I would only trade Dirk for Amare or D-12, only because they are younger and could become more explosive scorers. The reason I said could is because we don't know how Amare will be once he comes back and Dwight hasn't proven to be a scorer.

I wouldn't want to trade Dirk, but if we had to it would be for one of them.


----------



## MVP™ (Jun 11, 2006)

*Re: Poll: Dirk for who?*

Dirk has better shot than all of that. His defense isn't the best out of all of them, but we LOVE DIRK!
He's the guy that turned this franchise around. Why trade him when you have such good talent, he took us to the finals. We lost, but HEY!, we got there FINALLY. 

Random but, everyone on that ballot is AFRICAN AMERICAN?


----------



## Saint Baller (May 3, 2006)

*Re: Poll: Dirk for who?*

Yes they all are, and if you haven't noticed.. alot of posters on this board don't even like Dirk.


----------



## xray (Feb 21, 2005)

*Re: Poll: Dirk for who?*



Saint Baller said:


> Yes they all are, and if you haven't noticed.. alot of posters on this board don't even like Dirk.


I think for the most part everyone around here likes Dirk - but it's human nature to want to achieve full potential. Even the athletes we cheer and jeer try to work on their weaknesses; and those on that list are prime examples: they all work hard on their deficiencies. 

So as a fan, don't we work on them by critcizing because we want the same? :biggrin:


----------



## da1nonly (May 8, 2006)

*Re: Poll: Dirk for who?*

Dirk only for a young talent- Howard


----------



## xray (Feb 21, 2005)

*Re: Poll: Dirk for who?*


----------



## VeN (May 10, 2005)

*Re: Poll: Dirk for who?*



xray said:


> I think for the most part everyone around here likes Dirk - but it's human nature to want to achieve full potential. Even the athletes we cheer and jeer try to work on their weaknesses; and those on that list are prime examples: they all work hard on their deficiencies.
> 
> So as a fan, don't we work on them by critcizing because we want the same? :biggrin:


im pissed because dirk could step up and take over, hes got the talent. he just.. hasnt. thats all. watching the game last night, trade em. there was no fight in him from what I saw. but i did see him stand around on offence, while being the same liability on defence.


----------



## Aylwin (Jan 29, 2007)

*Re: Poll: Dirk for who?*

I'd go after Garnett


----------



## Javelin (Apr 17, 2007)

*Re: Poll: Dirk for who?*

He just needs to find his balls and actually go on the inside, thats the only thing he needs to do.


----------



## Saint Baller (May 3, 2006)

*Re: Poll: Dirk for who?*

Post Dirk up on the low elbow and abuse the little midgets - Charles Barkley


DO IT!


----------



## VeN (May 10, 2005)

*Re: Poll: Dirk for who?*

just heard on espn dirks comments today, and he sounds defeated. so dont expect him to show up for the next game either.


----------



## Jet (Jul 1, 2005)

*Re: Poll: Dirk for who?*

I love Dirk a whole lot.. but seeing him like this 'We already lost' mentality, just makes me so frusterated with him.
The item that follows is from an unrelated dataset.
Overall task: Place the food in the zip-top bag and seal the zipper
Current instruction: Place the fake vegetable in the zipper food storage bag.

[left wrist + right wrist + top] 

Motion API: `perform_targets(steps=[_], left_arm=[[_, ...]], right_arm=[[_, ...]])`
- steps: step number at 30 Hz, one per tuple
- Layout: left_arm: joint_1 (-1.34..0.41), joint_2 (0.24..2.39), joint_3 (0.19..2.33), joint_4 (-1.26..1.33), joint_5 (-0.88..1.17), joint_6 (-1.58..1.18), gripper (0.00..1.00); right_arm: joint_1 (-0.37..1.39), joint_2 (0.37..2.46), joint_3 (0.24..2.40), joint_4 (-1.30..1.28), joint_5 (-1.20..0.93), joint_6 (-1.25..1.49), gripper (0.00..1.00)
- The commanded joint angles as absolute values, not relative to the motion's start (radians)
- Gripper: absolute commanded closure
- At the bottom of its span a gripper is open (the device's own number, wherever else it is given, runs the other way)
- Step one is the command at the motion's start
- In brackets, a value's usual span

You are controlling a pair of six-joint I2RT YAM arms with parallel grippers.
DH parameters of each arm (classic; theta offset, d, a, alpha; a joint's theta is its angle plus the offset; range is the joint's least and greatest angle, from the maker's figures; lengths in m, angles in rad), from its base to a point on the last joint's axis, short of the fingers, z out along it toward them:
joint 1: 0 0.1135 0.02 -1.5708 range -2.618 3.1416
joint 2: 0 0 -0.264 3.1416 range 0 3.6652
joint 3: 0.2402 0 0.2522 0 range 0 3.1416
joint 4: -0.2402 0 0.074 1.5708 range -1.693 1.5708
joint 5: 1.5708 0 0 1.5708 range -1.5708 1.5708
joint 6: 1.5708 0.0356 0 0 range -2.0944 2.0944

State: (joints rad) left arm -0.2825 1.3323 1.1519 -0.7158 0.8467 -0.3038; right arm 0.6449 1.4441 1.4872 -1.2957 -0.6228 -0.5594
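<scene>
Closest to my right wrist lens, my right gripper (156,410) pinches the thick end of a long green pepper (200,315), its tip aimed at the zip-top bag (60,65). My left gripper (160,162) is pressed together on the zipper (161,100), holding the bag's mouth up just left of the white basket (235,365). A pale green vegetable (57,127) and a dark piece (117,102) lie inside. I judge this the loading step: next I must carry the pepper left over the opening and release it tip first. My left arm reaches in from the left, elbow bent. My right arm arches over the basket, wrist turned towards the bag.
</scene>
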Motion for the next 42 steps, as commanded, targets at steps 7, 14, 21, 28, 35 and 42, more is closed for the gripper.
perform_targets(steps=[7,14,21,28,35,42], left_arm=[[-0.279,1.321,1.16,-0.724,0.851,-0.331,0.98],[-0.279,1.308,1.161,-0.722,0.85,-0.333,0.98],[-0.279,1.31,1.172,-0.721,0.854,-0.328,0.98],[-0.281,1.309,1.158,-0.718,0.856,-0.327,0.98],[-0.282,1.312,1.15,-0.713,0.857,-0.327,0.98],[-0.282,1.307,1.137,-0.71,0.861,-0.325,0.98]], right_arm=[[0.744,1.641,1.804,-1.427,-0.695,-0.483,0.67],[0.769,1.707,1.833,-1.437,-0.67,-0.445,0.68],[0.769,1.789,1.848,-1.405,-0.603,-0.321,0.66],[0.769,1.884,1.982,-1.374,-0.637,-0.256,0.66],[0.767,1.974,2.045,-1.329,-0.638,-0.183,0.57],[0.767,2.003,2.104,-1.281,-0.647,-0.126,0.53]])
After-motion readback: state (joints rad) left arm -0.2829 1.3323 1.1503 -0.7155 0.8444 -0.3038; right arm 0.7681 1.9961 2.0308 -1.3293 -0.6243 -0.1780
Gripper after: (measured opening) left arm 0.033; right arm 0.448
Its not like he cant play with the Warriors, considering he had 50 points against them last season. Hes the team leader, he should be playing with more heart than anyone else on the floor, but I see more heart on the faces of the bench guys. Dirk.... how could you admit defeat so easily?


----------



## Dre (Jun 20, 2003)

*Re: Poll: Dirk for who?*

At this point I wouldn't do Brand or Howard...I'm a little worried at Howard's lack of offensive versatility at this point. 3 years and he's still pretty elementary beyond his athleticism. He'll eventually round it out I think, but he won't be a great scorer.

I'd trade Dirk for the other guys though.


----------



## rainman (Jul 15, 2002)

*Re: Poll: Dirk for who?*

This team is not a good matchup for the Mavs plain and simple, Dirk can shoulder some of the blame because he should be getting down in the trenches and not launching 25fters but what's killing them is wingplayers taking the ball to the basket, Dallas's wings cant stop penetration. Richardson, Jackson and Davis are having a field day.


----------



## edwardcyh (Dec 13, 2005)

*Re: Poll: Dirk for who?*



rainman said:


> This team is not a good matchup for the Mavs plain and simple, Dirk can shoulder some of the blame because he should be getting down in the trenches and not launching 25fters but what's killing them is wingplayers taking the ball to the basket, Dallas's wings cant stop penetration. Richardson, Jackson and Davis are having a field day.


They can't stop the penetration because Dirk spent so much time at #5.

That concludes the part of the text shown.